▶ PROMPT: Copy the data verbatim and leave out every picture.

▶ SOURCE DATA:
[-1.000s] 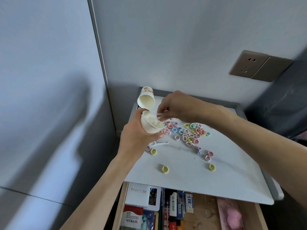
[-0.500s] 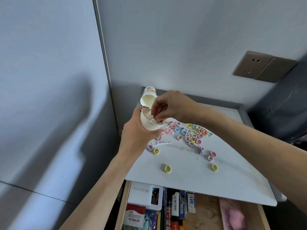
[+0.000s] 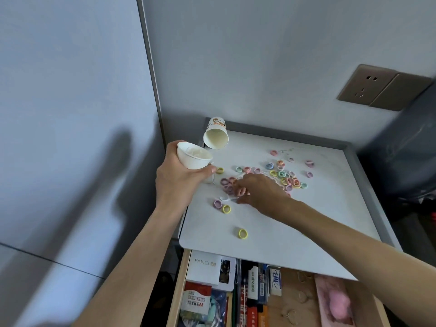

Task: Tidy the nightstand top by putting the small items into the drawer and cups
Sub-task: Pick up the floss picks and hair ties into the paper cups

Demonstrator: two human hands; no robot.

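The left hand (image 3: pixel 179 182) gripped a small white cup (image 3: pixel 193 159), tilted, at the ten o'clock edge of the nightstand top (image 3: pixel 259 244). The right hand (image 3: pixel 262 192) pressed bent fingers into pastel hair ties (image 3: pixel 282 173) mid-top; whether it pinched one was unclear. A printed cup (image 3: pixel 215 135) lay tipped at eleven o'clock. The drawer (image 3: pixel 177 296) stood open at six.

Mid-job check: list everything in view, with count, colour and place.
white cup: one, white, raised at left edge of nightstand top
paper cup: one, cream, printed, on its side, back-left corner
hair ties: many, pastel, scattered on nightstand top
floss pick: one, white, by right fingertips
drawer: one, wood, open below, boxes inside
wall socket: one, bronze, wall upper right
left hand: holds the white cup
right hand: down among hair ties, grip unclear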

▶ ANSWER AREA:
[-1.000s] 
[-0.500s] 
[+0.000s] 

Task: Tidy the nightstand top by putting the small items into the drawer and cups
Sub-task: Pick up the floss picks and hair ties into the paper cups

Demonstrator: two human hands; no robot.

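The left hand (image 3: pixel 179 182) gripped a small white cup (image 3: pixel 193 159), tilted, at the ten o'clock edge of the nightstand top (image 3: pixel 259 244). The right hand (image 3: pixel 262 192) pressed bent fingers into pastel hair ties (image 3: pixel 282 173) mid-top; whether it pinched one was unclear. A printed cup (image 3: pixel 215 135) lay tipped at eleven o'clock. The drawer (image 3: pixel 177 296) stood open at six.

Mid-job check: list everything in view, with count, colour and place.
white cup: one, white, raised at left edge of nightstand top
paper cup: one, cream, printed, on its side, back-left corner
hair ties: many, pastel, scattered on nightstand top
floss pick: one, white, by right fingertips
drawer: one, wood, open below, boxes inside
wall socket: one, bronze, wall upper right
left hand: holds the white cup
right hand: down among hair ties, grip unclear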

The answer stands, and there is nothing more to add.